Artists and fans boycott against Spotify and Covid misinformation

Photo courtesy of Library of Congress Life, Flickr.

On Dec. 31, Joe Rogan invited Dr. Robert Malone onto his podcast, “The Joe Rogan Experience.” Malone, a virologist known for spreading misinformation about COVID-19 in conservative media circles, made outlandish statements including a claim that the Biden administration is hiding proof about the effectiveness of ivermectin. This interview sparked outrage not only against the participants, but also against Spotify since the company holds exclusive streaming rights for the podcast.

The most notable criticism came from 270 doctors, physicians and science educators who signed an open letter that criticized the platform for allowing such dangerous content. They accused Rogan of “provoking distrust in science and medicine.”

“The Joe Rogan Experience” attracts about 11 million listeners. The letter’s 270 supporters wished to defend the “tens of millions of listeners vulnerable to predatory medical misinformation.”

The letter concluded with a direct ask, We, the undersigned doctors, nurses, scientists, and educators thus call on Spotify to immediately establish a clear and public policy to moderate misinformation on its platform.”

On Monday, Jan. 24, rock artist Neil Young became the first musician to demand Spotify choose between hosting his music and hosting Joe Rogan. Young was removed from the platform. On Jan. 26, he posted an open letter to his website that began with “SPOTIFY has recently become a very damaging force via its public misinformation and lies about COVID.”

After cementing his allegiance to the members of the scientific community who opposed the platform’s habit of enabling the spread of misinformation, he asked for others to do the same. “I sincerely hope that other artists and record companies will move off the SPOTIFY platform and stop supporting SPOTIFY’s deadly misinformation about COVID,” he wrote.

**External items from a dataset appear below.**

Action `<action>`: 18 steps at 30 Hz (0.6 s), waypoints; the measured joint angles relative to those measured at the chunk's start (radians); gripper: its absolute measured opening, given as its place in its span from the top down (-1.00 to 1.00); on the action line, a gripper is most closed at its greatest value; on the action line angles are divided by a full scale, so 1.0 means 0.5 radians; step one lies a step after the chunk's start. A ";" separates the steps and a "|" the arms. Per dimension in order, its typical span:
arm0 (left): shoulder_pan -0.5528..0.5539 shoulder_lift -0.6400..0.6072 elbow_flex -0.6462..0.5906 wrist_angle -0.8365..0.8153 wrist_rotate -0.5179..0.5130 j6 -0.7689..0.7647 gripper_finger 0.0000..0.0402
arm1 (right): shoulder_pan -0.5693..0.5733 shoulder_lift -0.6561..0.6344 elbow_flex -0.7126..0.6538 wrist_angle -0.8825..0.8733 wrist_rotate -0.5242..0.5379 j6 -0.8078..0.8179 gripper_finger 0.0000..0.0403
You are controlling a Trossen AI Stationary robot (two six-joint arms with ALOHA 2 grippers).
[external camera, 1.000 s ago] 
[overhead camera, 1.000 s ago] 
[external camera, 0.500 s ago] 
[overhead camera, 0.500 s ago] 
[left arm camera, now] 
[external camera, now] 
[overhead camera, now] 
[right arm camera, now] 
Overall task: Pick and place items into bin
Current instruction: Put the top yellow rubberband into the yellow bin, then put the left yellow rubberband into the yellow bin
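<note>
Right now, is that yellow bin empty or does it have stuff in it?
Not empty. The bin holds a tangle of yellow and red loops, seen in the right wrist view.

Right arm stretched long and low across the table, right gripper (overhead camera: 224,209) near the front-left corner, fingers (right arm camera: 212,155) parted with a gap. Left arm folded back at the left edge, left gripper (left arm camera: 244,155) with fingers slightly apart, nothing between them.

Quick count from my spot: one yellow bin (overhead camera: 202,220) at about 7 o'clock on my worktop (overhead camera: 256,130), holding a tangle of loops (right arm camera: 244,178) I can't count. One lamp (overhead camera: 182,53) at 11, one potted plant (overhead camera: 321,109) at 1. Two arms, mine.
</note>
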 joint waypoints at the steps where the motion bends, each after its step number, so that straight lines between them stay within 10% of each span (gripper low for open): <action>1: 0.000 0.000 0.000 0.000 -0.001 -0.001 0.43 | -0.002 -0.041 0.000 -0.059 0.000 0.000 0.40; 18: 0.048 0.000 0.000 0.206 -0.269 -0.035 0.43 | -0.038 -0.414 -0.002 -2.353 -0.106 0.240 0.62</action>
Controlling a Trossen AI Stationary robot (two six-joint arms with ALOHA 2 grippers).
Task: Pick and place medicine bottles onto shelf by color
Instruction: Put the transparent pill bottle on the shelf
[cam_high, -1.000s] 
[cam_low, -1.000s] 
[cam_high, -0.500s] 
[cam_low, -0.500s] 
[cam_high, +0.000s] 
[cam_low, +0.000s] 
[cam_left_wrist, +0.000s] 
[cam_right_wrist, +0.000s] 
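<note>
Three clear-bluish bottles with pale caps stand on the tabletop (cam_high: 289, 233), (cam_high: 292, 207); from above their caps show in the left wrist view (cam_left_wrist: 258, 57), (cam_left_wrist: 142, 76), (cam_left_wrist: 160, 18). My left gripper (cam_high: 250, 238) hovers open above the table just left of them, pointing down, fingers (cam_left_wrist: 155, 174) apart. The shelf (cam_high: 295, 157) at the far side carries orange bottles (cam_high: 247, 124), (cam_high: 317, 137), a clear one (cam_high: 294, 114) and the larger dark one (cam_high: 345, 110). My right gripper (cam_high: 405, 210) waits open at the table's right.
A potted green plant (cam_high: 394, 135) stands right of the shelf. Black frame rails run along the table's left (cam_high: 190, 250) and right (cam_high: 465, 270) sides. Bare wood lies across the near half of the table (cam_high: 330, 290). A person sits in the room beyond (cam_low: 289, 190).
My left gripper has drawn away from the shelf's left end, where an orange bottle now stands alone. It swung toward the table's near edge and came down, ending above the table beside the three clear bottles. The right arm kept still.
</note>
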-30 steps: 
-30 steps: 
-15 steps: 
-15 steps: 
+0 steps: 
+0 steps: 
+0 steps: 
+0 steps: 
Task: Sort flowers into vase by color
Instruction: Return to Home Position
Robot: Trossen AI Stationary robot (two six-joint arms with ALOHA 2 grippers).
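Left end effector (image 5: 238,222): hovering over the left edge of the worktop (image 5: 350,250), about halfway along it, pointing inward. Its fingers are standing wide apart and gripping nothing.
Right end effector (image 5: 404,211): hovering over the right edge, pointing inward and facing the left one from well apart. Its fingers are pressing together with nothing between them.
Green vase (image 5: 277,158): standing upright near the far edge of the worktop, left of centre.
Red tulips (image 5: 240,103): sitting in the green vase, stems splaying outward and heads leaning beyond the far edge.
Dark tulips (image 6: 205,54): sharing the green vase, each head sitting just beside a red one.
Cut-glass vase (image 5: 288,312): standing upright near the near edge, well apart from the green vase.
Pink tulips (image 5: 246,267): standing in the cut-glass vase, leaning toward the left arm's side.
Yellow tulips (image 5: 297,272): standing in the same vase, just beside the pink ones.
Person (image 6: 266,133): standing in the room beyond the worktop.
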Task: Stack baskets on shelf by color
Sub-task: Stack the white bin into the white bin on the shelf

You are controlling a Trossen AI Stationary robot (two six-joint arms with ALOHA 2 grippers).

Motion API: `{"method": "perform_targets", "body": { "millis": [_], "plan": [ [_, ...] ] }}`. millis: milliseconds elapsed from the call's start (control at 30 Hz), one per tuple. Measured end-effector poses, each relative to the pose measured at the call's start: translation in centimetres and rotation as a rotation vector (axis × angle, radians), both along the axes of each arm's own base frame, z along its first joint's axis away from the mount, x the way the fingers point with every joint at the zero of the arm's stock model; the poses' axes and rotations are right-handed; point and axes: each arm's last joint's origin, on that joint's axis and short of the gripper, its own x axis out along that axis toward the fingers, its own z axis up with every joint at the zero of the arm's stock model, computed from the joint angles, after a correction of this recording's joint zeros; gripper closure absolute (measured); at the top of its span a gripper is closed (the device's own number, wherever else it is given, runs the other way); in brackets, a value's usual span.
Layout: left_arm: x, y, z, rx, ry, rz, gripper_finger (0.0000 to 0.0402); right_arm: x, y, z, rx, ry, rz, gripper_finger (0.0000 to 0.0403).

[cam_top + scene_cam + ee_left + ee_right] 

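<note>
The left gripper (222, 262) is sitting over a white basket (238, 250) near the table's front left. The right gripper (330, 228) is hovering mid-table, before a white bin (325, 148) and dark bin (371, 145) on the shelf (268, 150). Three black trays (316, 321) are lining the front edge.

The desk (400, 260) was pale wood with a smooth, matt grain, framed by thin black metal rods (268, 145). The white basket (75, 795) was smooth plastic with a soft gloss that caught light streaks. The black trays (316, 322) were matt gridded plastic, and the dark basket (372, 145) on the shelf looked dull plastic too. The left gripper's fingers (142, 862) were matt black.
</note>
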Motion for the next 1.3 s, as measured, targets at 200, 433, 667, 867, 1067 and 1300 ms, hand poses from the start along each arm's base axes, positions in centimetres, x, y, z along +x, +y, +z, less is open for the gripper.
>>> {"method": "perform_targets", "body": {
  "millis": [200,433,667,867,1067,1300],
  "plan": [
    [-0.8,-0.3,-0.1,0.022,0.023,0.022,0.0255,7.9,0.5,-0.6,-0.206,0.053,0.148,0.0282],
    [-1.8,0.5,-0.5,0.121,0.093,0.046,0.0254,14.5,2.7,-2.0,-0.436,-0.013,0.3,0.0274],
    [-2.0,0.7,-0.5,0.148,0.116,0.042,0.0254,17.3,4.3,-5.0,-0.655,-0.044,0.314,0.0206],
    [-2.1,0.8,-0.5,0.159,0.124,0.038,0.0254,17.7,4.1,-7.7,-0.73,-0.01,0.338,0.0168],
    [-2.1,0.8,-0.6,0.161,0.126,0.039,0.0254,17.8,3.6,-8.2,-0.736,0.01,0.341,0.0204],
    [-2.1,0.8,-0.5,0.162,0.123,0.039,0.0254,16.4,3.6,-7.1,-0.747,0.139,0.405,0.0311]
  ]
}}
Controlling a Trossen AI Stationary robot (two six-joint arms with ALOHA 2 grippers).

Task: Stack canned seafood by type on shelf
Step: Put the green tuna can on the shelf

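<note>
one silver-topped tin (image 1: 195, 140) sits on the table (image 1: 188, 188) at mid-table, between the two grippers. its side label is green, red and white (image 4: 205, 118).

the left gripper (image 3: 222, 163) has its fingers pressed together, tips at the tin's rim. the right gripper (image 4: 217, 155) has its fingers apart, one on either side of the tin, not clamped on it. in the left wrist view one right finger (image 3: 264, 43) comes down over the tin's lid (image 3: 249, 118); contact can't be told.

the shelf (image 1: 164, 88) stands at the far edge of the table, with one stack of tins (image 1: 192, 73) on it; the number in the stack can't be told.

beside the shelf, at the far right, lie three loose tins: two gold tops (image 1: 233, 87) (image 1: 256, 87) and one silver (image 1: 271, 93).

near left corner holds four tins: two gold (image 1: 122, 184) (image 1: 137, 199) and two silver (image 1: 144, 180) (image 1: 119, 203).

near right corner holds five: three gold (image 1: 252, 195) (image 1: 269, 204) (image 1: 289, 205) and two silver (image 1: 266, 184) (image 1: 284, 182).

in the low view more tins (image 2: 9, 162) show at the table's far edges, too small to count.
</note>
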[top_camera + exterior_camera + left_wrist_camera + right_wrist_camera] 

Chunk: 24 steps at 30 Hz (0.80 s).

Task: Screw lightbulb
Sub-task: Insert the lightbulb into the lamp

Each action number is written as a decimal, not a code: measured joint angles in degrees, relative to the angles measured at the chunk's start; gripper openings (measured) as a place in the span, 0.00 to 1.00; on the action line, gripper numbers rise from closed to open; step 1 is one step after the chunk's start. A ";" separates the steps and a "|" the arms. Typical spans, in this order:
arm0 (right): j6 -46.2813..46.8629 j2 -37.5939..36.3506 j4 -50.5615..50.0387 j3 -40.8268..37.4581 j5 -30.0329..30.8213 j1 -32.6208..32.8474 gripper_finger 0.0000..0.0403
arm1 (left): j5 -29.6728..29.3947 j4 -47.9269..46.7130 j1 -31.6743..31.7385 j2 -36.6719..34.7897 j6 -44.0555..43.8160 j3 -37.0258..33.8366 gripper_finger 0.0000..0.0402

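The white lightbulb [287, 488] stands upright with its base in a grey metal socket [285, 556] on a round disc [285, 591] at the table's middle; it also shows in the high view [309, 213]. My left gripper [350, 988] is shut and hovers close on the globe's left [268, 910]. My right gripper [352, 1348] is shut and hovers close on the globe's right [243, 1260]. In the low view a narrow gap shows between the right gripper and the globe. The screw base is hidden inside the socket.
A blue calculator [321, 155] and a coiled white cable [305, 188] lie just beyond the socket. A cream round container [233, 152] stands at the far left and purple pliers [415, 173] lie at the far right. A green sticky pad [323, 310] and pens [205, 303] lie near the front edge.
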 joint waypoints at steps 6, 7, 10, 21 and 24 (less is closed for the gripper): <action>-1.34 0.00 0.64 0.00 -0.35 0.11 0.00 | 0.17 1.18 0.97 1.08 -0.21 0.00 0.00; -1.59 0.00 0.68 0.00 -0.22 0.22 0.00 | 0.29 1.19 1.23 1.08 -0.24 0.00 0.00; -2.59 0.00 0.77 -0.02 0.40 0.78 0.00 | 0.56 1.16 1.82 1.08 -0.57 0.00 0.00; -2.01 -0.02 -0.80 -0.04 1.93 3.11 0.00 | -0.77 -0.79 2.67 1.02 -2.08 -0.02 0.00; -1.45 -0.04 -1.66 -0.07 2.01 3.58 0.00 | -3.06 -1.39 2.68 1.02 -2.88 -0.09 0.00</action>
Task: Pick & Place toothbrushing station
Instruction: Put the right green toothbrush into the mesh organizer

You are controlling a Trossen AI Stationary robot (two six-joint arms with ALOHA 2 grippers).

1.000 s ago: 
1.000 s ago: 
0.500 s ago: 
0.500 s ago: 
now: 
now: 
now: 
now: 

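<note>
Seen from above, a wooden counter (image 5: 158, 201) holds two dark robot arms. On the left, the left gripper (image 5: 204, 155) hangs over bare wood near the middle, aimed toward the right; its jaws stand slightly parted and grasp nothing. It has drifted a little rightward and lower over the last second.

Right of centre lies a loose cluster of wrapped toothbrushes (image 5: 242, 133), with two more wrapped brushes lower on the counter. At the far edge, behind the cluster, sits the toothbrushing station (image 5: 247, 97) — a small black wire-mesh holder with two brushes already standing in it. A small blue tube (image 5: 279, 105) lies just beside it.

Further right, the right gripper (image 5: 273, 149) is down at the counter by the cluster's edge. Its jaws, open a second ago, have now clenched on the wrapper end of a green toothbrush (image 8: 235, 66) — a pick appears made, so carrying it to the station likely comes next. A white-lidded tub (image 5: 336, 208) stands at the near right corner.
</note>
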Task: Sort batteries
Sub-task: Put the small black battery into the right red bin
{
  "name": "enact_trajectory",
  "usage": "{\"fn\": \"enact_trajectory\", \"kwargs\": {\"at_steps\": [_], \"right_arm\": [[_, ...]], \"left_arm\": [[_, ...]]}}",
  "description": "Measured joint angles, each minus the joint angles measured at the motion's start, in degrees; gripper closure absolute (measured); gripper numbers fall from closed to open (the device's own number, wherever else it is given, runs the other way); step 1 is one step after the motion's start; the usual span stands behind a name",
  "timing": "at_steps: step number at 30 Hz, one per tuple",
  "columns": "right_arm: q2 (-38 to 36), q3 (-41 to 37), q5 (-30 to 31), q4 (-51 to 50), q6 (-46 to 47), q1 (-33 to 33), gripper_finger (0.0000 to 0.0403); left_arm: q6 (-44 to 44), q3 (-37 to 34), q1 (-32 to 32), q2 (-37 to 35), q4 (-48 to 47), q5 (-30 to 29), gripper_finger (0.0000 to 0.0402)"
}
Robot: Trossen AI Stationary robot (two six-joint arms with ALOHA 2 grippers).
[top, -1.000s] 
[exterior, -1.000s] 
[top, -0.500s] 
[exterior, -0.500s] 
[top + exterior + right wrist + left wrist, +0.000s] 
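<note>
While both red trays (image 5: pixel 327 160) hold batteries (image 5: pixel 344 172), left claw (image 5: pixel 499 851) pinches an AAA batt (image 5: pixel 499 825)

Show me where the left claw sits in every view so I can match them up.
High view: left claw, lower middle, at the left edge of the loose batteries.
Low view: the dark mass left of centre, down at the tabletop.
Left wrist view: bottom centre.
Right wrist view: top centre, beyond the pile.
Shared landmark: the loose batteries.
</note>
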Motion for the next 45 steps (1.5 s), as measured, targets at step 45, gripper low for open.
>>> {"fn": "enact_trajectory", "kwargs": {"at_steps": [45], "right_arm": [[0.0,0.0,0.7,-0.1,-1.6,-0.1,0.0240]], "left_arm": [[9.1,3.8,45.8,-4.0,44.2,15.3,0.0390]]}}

The consequences of his protest were expensive, according to Variety. Spotify’s market capitalization fell by more than $2 billion and its shares fell about 6%.

Canadian singer-songwriter Joni Mitchell followed in Young’s footsteps on Jan. 28 She posted a concise update on her website, “I’ve decided to remove all my music from Spotify. Irresponsible people are spreading lies that are costing people their lives. I stand in solidarity with Neil Young and the global scientific and medical communities on this issue.”

The cumulative effect of these criticisms is a wave of Spotify users canceling their subscriptions. The requests to end subscriptions have become so numerous that the platform reportedly shut down its live customer support on Jan. 28 in an attempt to sort out the flood.

National Public Radio (NPR) reported that Spotify has taken down tens of thousands of podcast episodes related to COVID-19 in response to complaints about misinformation. Despite the pushback, Spotify’s CEO maintains that the company is not editorially responsible for what Rogan says on his podcast.

Rogan posted a video on Instagram on Jan. 30 in response, stating his intention was to have conversations with people, not to promote misinformation. He referenced his interviews with medical professionals who oppose Malone, such as Dr. Michael Osterholm, a member of the Biden administration’s COVID-19 advisory board. He also expressed support for implementing an advisory at the beginning of podcasts that discuss the pandemic.

The Associated Press has reported on figures from all walks of life calling for Spotify to implement firmer content regulations, from Britain’s Prince Harry to Crazy Horse member Nils Lofgren.

Young and Mitchell have uplifted the voices of the scientific community. Regardless of what sides artists take going forward, any future comments will only fuel the pressing conversation about the responsibility platforms like Spotify hold regarding their creators.